Industry disruptors such as technology present planners with a choice, Financial Planning Association chair Neil Kendall says. They can either hunker down defensively and protect themselves from the perceived threat, or they can invite change, look for the opportunities in it, and embrace the future.
Kendall says the 2017 Professionals Congress program is infused with the concept of embracing the future.
“There’s obviously going to be a discussion about fintech, but not ‘Here it comes, let’s talk about disruption’. It’s ‘Here it comes, let’s look at the opportunities,’ ” Kendall says. “Let’s not be like taxi drivers. The horse-and-carriage drivers are out of business; the taxi drivers are staring it in the face. And let’s not be looking for government protections. Let’s accept the future, work out how to make it work better for us, rather than trying to fight it.”
Kendall says there are clear opportunities for advisers to use fintech to deliver better advice to clients. That’s a very different mindset to seeing it as an enemy and looking for ways to shut it out.
“It should be about ‘How do I bring this into my practice? How do I streamline my practice? What can I do better using Fintech in my practice?’ ” he says. “It presents more opportunities for financial planners than threats. Even the most simple technology, like appointment-booking software. Appointment-booking adds zero to the value proposition of a financial planner. But automating that instead of paying a human to do it is an enormous cost-saving for a practice. And consumers are already warming to it. So that’s simple, non-threatening non-advice-based fintech that planning practices could be embracing today.”
Kendall says the congress will also highlight financial planners’ responsibilities and provide a reminder that planners are professionals, with a professional obligation to act in the best interests of their clients.
“The best-interests duty is relatively new, and not everyone is across what it means, how to put it into practice, and how to make sure what you’re doing in your practice meets that,” Kendall says. “We want people to be upskilled around the best-interests duty, giving better advice and some of the ethical dilemmas they’re going to be faced with.”

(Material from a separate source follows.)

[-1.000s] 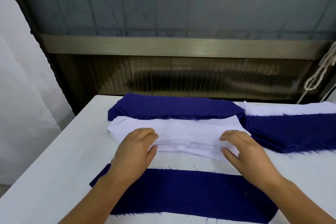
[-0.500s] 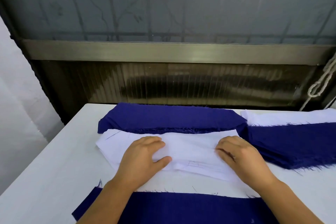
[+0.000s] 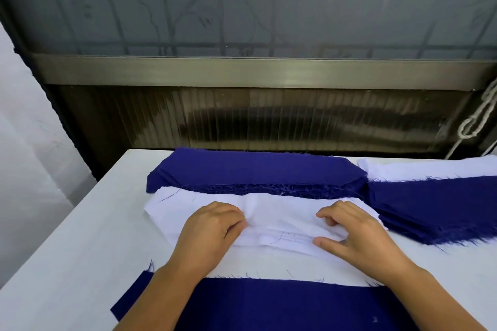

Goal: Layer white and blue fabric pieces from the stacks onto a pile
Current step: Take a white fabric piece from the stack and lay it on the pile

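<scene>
Near edge: a blue piece lies flat on the white table, frayed threads along its far edge; my forearms cross over it.
Left hand: my left hand sits on the left part of the white stack, fingers curled in, fingertips bunching the top white sheet into a small fold and gripping it.
Right hand: my right hand sits on the right part of the same stack, fingers bent and thumb stretched toward the middle, pinching the top sheet between them.
White stack: middle of the table, between the near blue piece and the far blue stack; the top sheet is wrinkled between my hands, with faint pen marks near its front edge.
Blue stack: a thick blue stack lies just behind the white stack, touching it, its frayed front edge showing.
Right side: a second blue pile fans toward the table's right edge, with a white pile behind it.
Far: a metal window rail under frosted glass; a knotted white cord hangs at the right.
</scene>
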The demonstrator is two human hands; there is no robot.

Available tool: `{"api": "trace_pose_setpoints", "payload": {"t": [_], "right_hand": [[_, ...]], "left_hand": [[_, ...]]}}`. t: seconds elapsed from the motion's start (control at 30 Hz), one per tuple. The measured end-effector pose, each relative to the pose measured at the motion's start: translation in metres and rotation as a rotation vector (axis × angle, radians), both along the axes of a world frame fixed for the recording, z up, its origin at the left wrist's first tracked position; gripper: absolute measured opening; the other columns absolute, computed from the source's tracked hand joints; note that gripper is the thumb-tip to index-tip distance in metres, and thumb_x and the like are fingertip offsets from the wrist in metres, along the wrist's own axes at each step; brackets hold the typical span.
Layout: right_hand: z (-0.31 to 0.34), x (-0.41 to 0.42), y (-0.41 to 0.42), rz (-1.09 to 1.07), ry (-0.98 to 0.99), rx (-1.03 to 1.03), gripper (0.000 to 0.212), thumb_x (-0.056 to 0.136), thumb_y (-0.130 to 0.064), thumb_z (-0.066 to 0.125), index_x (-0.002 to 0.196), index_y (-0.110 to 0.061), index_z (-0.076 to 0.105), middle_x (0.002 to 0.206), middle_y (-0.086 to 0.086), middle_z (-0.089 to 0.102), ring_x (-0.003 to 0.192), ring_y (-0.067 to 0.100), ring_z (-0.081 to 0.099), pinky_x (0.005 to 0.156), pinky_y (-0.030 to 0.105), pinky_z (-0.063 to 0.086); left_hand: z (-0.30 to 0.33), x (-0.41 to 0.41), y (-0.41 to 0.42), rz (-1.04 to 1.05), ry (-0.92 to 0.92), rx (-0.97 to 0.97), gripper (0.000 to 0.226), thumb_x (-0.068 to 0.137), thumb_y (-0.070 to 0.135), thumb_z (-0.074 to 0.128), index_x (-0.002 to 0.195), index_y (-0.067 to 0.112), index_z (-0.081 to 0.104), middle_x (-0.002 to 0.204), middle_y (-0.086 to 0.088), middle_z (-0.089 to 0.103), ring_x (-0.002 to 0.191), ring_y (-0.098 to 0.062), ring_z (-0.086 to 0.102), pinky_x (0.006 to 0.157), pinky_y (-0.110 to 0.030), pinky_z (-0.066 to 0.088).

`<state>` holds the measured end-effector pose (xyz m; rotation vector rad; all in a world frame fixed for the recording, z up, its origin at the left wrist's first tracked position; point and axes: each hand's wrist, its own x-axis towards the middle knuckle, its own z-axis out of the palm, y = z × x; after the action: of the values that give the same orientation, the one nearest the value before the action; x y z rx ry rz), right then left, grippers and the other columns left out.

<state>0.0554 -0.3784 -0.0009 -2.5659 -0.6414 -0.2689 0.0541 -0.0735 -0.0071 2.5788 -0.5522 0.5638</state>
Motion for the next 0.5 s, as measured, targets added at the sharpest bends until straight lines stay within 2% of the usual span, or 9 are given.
{"api": "trace_pose_setpoints", "payload": {"t": [0.13, 0.23, 0.37, 0.5], "right_hand": [[-0.004, -0.001, -0.004, 0.018, -0.044, -0.004, 0.024, 0.083, -0.036, 0.073, 0.104, -0.029, 0.064, 0.099, -0.024, 0.055, 0.096, 0.001, 0.054, 0.082, 0.019, 0.044], [-0.006, -0.002, -0.004, 0.063, -0.083, 0.051, 0.006, 0.090, -0.024, 0.066, 0.092, -0.030, 0.064, 0.096, -0.021, 0.057, 0.093, 0.006, 0.057, 0.078, 0.019, 0.044], [-0.004, -0.006, -0.004, 0.018, -0.002, 0.252, 0.013, 0.094, -0.038, 0.051, 0.089, -0.037, 0.062, 0.099, -0.012, 0.061, 0.092, 0.014, 0.060, 0.071, 0.017, 0.045], [-0.001, -0.008, -0.008, 0.002, -0.014, 0.234, 0.014, 0.094, -0.037, 0.050, 0.091, -0.036, 0.064, 0.101, -0.015, 0.062, 0.095, 0.011, 0.061, 0.075, 0.018, 0.047]], "left_hand": [[0.003, -0.002, -0.003, 0.052, 0.009, -0.023, 0.019, 0.083, 0.023, 0.074, 0.071, 0.021, 0.060, 0.072, 0.016, 0.058, 0.069, -0.006, 0.052, 0.061, -0.021, 0.046], [0.004, -0.003, -0.002, 0.048, 0.049, -0.049, 0.019, 0.080, 0.024, 0.077, 0.072, 0.023, 0.060, 0.072, 0.017, 0.057, 0.070, -0.004, 0.051, 0.062, -0.017, 0.042], [0.003, -0.003, 0.011, -0.016, 0.136, -0.073, 0.004, 0.087, 0.024, 0.071, 0.084, 0.026, 0.068, 0.086, 0.020, 0.060, 0.084, 0.000, 0.053, 0.073, -0.018, 0.046], [0.003, -0.002, 0.033, 0.038, 0.205, -0.131, 0.009, 0.090, 0.023, 0.068, 0.095, 0.027, 0.074, 0.093, 0.026, 0.059, 0.092, 0.004, 0.055, 0.081, -0.016, 0.046]]}}
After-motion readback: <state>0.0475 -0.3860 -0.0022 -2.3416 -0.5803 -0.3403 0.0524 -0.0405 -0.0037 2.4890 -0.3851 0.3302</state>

New and higher education, professional and ethical standards also present enormous opportunities for the nascent profession, Kendall says. Among the changes, all new entrants to the industry from January 1, 2019, will need to have an approved degree; and from January 1, 2024, any non-degree-qualified existing planners will need to upgrade to a degree or degree-equivalent qualification (along a pathway yet to be determined).
“Bear in mind that for most of our members, a degree qualification has been mandatory for quite a long period of time,” Kendall says. He says Certified Financial Planners have been required to hold a degree “for quite a period”; and more recently, Associate Financial Planner status has also required a degree qualification.

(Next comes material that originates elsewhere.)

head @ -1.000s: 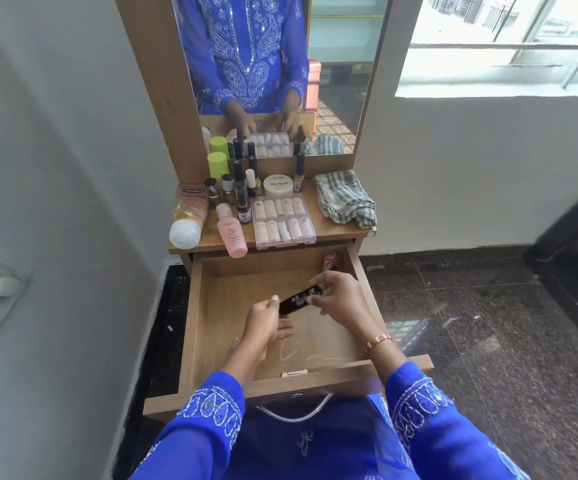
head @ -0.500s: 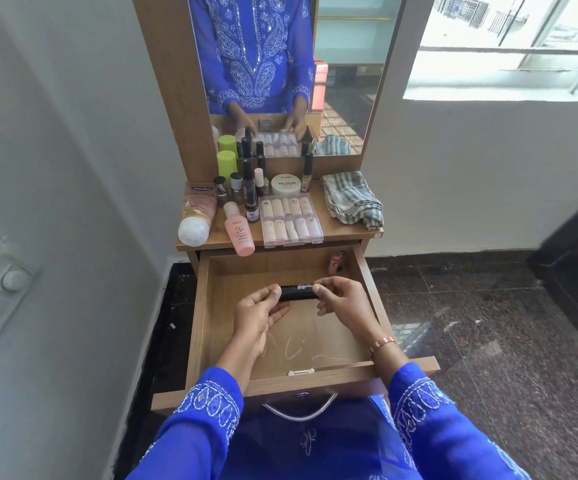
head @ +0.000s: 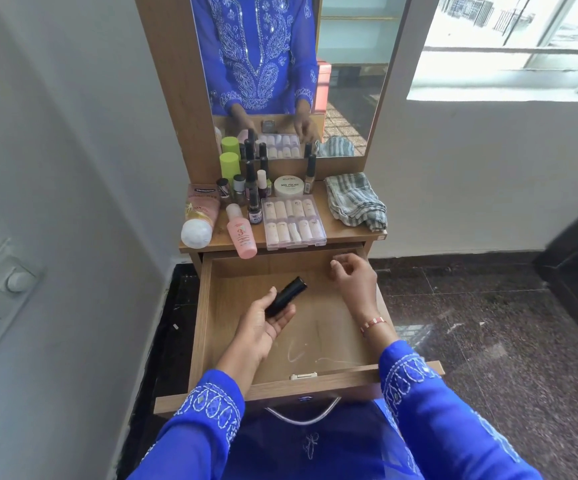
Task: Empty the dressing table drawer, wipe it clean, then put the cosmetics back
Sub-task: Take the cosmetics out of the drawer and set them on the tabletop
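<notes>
Wooden drawer [head: 208,327] is almost empty. Left hand [head: 263,323] grips a black tube [head: 285,296]; right hand [head: 351,278], loosely curled, reaches far right. Next, lift both out.

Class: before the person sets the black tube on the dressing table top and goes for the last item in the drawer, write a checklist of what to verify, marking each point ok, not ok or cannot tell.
1. Black tube secure in the left hand: ok, fingers wrap its lower end.
2. Right hand free: ok, it holds nothing, poised at the drawer's far right corner.
3. Drawer empty: cannot tell, the right hand hides that corner.
4. Free spot on the top: not ok, only narrow gaps between the nail box and cloth.
5. Pink bottle stable: not ok, it lies overhanging the front edge.
6. Drawer floor clean: not ok, pale smears show.
</notes>
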The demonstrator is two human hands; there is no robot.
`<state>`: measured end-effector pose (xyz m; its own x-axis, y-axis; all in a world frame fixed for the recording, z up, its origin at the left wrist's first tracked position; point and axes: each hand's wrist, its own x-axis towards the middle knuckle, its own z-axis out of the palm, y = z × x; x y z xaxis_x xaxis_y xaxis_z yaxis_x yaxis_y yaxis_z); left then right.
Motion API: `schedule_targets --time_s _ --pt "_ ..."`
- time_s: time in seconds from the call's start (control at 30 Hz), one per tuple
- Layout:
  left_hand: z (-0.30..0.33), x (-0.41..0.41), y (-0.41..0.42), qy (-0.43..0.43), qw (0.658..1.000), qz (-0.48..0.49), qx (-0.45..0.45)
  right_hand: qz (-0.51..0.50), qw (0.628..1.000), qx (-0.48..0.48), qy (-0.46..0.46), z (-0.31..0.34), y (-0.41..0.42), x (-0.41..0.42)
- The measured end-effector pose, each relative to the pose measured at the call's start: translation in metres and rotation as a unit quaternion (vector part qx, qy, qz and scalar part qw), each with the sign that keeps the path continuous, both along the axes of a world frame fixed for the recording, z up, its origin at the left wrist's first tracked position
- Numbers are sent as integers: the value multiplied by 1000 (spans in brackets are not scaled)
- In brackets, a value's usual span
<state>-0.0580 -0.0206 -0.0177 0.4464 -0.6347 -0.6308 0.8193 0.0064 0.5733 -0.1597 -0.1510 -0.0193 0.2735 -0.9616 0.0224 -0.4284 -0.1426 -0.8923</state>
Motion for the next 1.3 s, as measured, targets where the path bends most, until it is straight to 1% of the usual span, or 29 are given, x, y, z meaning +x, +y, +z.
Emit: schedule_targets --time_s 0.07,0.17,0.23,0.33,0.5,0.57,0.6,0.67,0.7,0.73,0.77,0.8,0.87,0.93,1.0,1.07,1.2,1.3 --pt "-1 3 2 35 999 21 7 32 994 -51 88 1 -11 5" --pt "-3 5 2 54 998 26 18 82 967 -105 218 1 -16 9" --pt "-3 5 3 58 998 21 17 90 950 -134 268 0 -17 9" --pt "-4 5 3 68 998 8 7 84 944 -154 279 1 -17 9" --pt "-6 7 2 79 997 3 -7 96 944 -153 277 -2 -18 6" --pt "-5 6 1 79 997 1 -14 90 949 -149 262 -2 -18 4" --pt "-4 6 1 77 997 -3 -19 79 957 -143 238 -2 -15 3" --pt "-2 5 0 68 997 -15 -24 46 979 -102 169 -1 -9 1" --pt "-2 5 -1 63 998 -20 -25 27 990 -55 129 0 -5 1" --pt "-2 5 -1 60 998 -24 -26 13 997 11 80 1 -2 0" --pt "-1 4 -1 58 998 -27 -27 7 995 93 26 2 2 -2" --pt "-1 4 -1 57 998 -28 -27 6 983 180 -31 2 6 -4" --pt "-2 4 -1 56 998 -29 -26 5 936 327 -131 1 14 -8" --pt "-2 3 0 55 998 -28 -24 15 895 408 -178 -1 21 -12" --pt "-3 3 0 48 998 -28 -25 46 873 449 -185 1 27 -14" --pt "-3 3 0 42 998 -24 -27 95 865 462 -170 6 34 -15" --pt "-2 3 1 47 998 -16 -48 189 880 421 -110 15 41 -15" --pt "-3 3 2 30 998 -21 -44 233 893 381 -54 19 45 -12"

“This is not new for FPA members; this is just making sure we bring the tail with us,” Kendall says. “This is saying if you want to be a financial planner, there’s a minimum standard that clients have a right to expect.”
He says it is “a real good-news story, to say everyone is going to be at an appropriate minimum standard to give advice to consumers”.
Kendall says that if delegates “come away with a couple of key messages” by the time the congress wraps up on Friday afternoon, “we will have got a great outcome”.
“Am I sure I’m meeting my best-interests duty with clients, and would someone else looking at my work, agree with me? And am I embracing fintech and getting all the advantages that fintech brings in my practice? What can I change in my practice in the next six months to improve it, using fintech?”
The 2017 Professionals Congress sold out six weeks ago, with delegate numbers topping 1000.
“Our biggest challenge will be handling the logistics of a completely sold-out venue,” Kendall says. “You can’t leave the seat next to you vacant. Every single seat has been sold.”
Kendall says that every year the event attracts greater numbers, vindicating the FPA’s decision in 2013 to reboot its traditional industry conference along professional congress lines.
“People who’ve come once tend to come again,” Kendall says. “Once they realise the value, they think to themselves ‘this was a good investment’ and come again.”